_EXERCISE GOAL_
The reply should hold every line of the data, unchanged and complete.

_DATASET EXTRACT_
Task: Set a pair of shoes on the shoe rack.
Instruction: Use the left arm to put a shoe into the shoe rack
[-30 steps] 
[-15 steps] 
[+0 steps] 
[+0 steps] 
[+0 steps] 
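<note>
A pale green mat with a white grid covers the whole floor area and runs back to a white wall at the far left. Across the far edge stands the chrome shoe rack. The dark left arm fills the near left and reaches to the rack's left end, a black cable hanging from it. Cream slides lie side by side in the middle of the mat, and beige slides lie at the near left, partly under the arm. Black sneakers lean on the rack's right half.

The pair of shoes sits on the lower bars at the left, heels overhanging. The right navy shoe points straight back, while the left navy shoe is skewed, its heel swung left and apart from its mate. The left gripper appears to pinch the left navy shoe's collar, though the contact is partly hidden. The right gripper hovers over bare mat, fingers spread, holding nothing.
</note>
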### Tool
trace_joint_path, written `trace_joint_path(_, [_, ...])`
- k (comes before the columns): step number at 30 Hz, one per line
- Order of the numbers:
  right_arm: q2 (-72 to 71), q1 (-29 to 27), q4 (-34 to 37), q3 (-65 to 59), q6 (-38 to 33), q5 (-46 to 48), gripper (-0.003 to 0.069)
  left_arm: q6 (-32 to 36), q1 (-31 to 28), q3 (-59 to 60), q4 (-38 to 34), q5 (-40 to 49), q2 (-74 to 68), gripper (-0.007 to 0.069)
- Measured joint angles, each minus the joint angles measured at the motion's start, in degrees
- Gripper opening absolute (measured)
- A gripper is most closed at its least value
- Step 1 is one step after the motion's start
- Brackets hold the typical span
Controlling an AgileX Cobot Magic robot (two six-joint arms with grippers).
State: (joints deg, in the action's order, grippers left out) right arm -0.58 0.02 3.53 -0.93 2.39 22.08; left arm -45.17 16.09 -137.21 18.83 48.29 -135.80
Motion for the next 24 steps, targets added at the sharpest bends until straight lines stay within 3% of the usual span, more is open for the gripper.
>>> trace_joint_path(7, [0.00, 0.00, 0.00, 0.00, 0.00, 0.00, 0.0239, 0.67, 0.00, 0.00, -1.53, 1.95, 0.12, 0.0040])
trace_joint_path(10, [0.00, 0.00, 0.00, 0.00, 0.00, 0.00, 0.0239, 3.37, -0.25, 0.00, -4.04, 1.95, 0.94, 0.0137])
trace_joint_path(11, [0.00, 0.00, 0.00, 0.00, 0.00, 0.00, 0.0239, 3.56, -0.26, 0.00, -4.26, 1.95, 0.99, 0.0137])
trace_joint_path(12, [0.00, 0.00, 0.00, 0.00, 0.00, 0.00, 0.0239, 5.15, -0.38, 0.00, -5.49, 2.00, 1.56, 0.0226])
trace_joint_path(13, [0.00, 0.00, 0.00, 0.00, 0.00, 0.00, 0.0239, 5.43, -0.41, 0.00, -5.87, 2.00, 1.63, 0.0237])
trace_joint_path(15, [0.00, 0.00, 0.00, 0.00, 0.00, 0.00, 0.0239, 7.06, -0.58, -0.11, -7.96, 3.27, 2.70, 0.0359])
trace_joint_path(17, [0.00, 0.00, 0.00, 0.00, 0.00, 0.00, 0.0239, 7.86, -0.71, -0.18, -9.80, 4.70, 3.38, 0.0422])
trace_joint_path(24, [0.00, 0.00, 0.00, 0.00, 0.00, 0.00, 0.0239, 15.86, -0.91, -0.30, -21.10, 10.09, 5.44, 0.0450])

_ANSWER TO THIS EXERCISE_
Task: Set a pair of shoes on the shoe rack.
Instruction: Use the left arm to put a shoe into the shoe rack
[-30 steps] 
[-15 steps] 
[+0 steps] 
[+0 steps] 
[+0 steps] 
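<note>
A pale green mat with a white grid covers the whole floor area and runs back to a white wall at the far left. Across the far edge stands the chrome shoe rack. The dark left arm fills the near left and reaches to the rack's left end, a black cable hanging from it. Cream slides lie side by side in the middle of the mat, and beige slides lie at the near left, partly under the arm. Black sneakers lean on the rack's right half.

The pair of shoes sits on the lower bars at the left, heels overhanging. The right navy shoe points straight back, while the left navy shoe is skewed, its heel swung left and apart from its mate. The left gripper appears to pinch the left navy shoe's collar, though the contact is partly hidden. The right gripper hovers over bare mat, fingers spread, holding nothing.
</note>
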### Tool
trace_joint_path, written `trace_joint_path(_, [_, ...])`
- k (comes before the columns): step number at 30 Hz, one per line
- Order of the numbers:
  right_arm: q2 (-72 to 71), q1 (-29 to 27), q4 (-34 to 37), q3 (-65 to 59), q6 (-38 to 33), q5 (-46 to 48), gripper (-0.003 to 0.069)
  left_arm: q6 (-32 to 36), q1 (-31 to 28), q3 (-59 to 60), q4 (-38 to 34), q5 (-40 to 49), q2 (-74 to 68), gripper (-0.007 to 0.069)
- Measured joint angles, each minus the joint angles measured at the motion's start, in degrees
- Gripper opening absolute (measured)
- A gripper is most closed at its least value
- Step 1 is one step after the motion's start
- Brackets hold the typical span
Controlling an AgileX Cobot Magic robot (two six-joint arms with grippers).
State: (joints deg, in the action's order, grippers left out) right arm -0.58 0.02 3.53 -0.93 2.39 22.08; left arm -45.17 16.09 -137.21 18.83 48.29 -135.80
Motion for the next 24 steps, targets added at the sharpest bends until straight lines stay within 3% of the usual span, more is open for the gripper.
>>> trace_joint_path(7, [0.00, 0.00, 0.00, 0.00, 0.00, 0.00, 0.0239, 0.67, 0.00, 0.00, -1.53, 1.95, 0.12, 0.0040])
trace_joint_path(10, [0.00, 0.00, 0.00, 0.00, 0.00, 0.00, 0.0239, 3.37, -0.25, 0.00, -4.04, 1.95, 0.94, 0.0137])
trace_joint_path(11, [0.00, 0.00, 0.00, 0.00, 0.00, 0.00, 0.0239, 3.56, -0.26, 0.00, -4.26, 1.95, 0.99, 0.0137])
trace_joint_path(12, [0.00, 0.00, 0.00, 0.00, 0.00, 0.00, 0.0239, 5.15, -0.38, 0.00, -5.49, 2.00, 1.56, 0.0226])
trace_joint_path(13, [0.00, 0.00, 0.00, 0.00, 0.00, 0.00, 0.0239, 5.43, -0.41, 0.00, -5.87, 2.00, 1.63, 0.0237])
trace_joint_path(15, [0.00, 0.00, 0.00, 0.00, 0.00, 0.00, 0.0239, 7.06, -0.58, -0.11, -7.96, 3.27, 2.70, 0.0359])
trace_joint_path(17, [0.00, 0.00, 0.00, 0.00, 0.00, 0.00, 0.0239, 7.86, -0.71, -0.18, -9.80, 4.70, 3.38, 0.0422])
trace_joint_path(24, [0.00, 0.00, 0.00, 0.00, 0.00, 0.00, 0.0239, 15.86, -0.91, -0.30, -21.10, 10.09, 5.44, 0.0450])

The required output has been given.